Not only has it put out two new leaves, it's also developing a new branch. I can't figure out what I'm doing right.
Both J and I have been suffering from what is about to be named "the cold that will not go away." J has it much worse than I do, but is better than he was last week.
Megan McArdle, who writes mostly silliness for The Atlantic, has a piece on the evils of teachers' unions, part of the Republican move to eliminate unions for public sector workers. (I'm absolutely sure that some right-wing racist made similar arguments against the union that the garbage collectors Martin Luther King sought to organize in Memphis in 1968. And we won't even discuss the rights of government workers to organize unions in the Warsaw Pact member nations.)

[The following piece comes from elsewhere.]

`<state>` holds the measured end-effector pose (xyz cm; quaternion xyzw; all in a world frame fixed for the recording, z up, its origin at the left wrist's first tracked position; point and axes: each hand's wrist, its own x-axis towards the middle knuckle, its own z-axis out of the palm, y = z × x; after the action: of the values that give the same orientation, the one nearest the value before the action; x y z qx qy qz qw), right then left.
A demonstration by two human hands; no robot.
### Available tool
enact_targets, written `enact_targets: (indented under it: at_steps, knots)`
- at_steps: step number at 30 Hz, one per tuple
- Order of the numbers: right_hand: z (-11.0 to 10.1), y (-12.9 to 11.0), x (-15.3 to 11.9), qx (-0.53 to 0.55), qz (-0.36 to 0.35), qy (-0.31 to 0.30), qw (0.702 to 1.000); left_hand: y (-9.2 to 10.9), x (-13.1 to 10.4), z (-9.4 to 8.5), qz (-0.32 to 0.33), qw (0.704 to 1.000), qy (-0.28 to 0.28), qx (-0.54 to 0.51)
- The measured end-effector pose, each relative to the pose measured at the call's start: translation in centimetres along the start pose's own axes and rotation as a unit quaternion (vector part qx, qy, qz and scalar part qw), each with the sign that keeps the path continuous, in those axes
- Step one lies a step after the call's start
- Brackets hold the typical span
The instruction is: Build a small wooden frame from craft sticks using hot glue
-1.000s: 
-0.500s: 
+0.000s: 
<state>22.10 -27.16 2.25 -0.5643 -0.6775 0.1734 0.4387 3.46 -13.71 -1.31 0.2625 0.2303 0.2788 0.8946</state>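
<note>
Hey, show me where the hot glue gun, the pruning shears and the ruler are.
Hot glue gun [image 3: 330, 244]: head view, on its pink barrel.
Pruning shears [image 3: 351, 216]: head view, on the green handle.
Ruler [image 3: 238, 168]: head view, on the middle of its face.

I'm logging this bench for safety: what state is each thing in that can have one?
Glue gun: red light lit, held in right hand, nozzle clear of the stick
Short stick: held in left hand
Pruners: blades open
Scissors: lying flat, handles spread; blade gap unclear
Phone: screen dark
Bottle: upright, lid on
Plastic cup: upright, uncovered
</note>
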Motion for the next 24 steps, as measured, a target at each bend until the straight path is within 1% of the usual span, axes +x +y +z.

Interestingly, one of the issues she leaves out altogether is that of tenure as a protection for the free speech rights of teachers. For instance, if your state uses the appalling textbooks that meet the new Texas "standards" for history and social science, you may decide that teaching the life and work of Thomas Jefferson is more important than teaching the beliefs of Phyllis Schlafley. This will get you points among those of us who majored in history and believe that students should head off to college with actual knowledge of historical figures and interpretations of American history that aren't laughable and/or frightening. You don't want some TA at Harvard asking, "who here is from [list of states that use the Texas textbooks]? You'll have to do some extra reading to get up to speed for this course." It's long been true that many university professors believe that American history survey courses are properly titled Iconoclasm I and II, and that was BEFORE the Texas standards were adopted.
So our teacher in Podunk has to make a decision. Does she teach "facts" she knows to be either silly or false? Does she explain that even though the textbook doesn't discuss Thomas Jefferson, she will, and questions about him will be on the test? Without tenure, how does she stand up to parents, the principal or the local school board? She may not keep her job even with tenure, but without it, she's sunk. It's likely that lots of high school history teachers just keep their heads down and go with the flow. But tenure exists to protect those who don't.
The discipline where tenure protection may be most important though is, of all places, biology. When I was in high school, ever so many years ago, evolution was a given. We learned about how life came to be on little planet Earth, how different species evolved, and how, after a really long time, homo sapiens evolved from our ape ancestors. This teaching, standard in the science courses of most of the world, is now controversial, and many biology teachers choose to keep themselves out of trouble by fudging the issue.